Jennifer Paul v. Elayn Hunt Correctional Center, e

666 F. App'x 342
CourtCourt of Appeals for the Fifth Circuit
DecidedNovember 18, 2016
Docket16-30574
StatusUnpublished
Cited by21 cases

This text of 666 F. App'x 342 (Jennifer Paul v. Elayn Hunt Correctional Center, e) is published on Counsel Stack Legal Research, covering Court of Appeals for the Fifth Circuit primary law. Counsel Stack provides free access to over 12 million legal documents including statutes, case law, regulations, and constitutions.

Bluebook
Jennifer Paul v. Elayn Hunt Correctional Center, e, 666 F. App'x 342 (5th Cir. 2016).

Opinion

PER CURIAM: *

After she was terminated from her job as a correctional officer, Plaintiff-Appellant Jennifer Paul filed suit under Title VII, alleging that the termination was in retaliation by her employer, Defendant-Appellee Elayn Hunt Correctional Center, for an earlier sexual harassment suit. 1 The district court granted summary judgment for her employer, concluding that Paul failed to make a prima facie case of retaliation. Finding no error in the district court’s grant. of summary judgment, we AFFIRM.

I. FACTS AND PROCEEDINGS

Plaintiff-Appellant Jennifer Paul was employed as a correctional officer at the Elayn Hunt Correctional Center (Hunt) in St. Gabriel, Louisiana. 2 In 2009, Paul filed suit against Hunt, alleging that she was sexually harassed by other Hunt correctional officers, including other female officers. The lawsuit was resolved via a confidential settlement and Paul was reinstated to her position in 2011. Upon her return to Hunt, Paul was placed under a new supervisor, an openly gay female officer. On the night of December 15, 2013, Paul was operating the gate at Tower 8, an entrance to a unit at Hunt, when the gate malfunctioned, causing it to strike a vehicle passing through it.

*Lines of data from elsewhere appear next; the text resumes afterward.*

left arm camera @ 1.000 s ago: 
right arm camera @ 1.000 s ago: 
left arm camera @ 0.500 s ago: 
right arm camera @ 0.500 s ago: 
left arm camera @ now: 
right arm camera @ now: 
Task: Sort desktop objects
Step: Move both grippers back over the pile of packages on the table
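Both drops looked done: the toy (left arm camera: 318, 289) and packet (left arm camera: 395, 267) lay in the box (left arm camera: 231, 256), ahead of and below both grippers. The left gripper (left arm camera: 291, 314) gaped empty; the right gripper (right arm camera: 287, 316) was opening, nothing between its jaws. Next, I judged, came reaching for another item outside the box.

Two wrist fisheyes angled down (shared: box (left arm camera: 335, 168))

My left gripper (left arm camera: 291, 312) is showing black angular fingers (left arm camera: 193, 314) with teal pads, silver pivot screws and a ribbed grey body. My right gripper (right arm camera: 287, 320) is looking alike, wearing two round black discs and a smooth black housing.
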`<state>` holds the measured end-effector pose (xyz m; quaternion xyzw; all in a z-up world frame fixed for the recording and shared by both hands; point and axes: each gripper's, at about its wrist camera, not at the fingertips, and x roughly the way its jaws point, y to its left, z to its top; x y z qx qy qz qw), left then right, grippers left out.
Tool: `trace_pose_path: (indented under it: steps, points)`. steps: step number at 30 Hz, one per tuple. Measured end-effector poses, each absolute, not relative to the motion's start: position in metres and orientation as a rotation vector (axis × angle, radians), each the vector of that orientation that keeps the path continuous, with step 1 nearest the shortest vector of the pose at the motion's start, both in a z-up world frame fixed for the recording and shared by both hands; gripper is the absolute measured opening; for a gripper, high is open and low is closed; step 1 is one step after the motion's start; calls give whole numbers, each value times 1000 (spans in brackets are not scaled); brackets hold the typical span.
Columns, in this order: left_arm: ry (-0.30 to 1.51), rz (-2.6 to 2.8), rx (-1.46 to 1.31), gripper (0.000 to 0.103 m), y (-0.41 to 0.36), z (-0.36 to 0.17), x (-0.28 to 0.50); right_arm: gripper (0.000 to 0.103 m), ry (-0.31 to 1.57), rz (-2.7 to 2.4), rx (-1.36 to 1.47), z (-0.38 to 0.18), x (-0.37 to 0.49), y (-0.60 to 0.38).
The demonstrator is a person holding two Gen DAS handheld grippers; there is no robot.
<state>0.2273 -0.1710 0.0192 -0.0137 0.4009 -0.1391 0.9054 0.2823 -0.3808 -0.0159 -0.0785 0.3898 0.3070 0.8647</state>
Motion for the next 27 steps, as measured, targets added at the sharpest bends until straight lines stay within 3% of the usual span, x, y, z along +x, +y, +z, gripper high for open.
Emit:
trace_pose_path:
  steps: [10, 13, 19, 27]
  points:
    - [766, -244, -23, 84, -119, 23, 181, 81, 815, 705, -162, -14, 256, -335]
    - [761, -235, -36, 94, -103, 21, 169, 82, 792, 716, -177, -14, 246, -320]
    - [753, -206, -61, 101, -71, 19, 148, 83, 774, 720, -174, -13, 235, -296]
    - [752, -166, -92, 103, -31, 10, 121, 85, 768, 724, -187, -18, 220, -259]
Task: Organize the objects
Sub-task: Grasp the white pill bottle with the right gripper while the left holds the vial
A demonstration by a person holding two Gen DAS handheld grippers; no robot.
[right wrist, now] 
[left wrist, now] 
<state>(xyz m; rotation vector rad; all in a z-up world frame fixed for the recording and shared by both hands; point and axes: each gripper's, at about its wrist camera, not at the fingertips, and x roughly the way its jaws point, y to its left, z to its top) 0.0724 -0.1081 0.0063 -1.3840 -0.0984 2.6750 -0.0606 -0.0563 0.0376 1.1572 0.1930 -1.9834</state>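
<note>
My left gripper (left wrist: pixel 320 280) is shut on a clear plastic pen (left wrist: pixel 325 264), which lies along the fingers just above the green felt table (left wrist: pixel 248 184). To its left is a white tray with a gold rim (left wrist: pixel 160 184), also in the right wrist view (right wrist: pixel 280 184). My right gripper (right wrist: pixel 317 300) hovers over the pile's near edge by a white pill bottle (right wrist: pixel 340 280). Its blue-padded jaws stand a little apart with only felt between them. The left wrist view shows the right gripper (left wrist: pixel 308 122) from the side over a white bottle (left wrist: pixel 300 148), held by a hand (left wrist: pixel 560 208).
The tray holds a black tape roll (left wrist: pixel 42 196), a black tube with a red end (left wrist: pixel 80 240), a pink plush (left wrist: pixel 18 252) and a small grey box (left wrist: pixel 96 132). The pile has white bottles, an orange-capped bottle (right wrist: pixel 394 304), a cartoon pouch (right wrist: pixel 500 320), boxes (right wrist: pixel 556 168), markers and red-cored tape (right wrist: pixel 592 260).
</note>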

Patrick Bailey, the Hunt employee who was driving the vehicle, contacted both Paul’s supervisor and his own supervisor to inform them about the incident. Hunt’s drug policy provides that employees may be drug tested “[fjollowing an accident that occurs during the course and scope of an employee’s employment that ... results in ... property damage.” Pursuant to this policy, Paul’s supervisor instructed her to report for a drug test that night. 3 Paul did not comply with this order; instead, she asked to speak to the next person in the chain of command because she did not “trust” her supervisor. In response, Paul’s supervisor called the warden on duty and advised him of the situa *345 tion. The warden instructed that Paul be sent home for the night and return in the morning. Paul’s supervisor accordingly told Paul to go home and Paul complied. On January 2, 2014, Paul was issued a Violation Report (VR-1) for her failure to follow her supervisor’s order to submit to a drug test. 4 The VR-1 recommended “dismissal” as the disciplinary action and the reason for this recommendation was “willingness of rule violation.” Paul was ultimately terminated from her job at Hunt.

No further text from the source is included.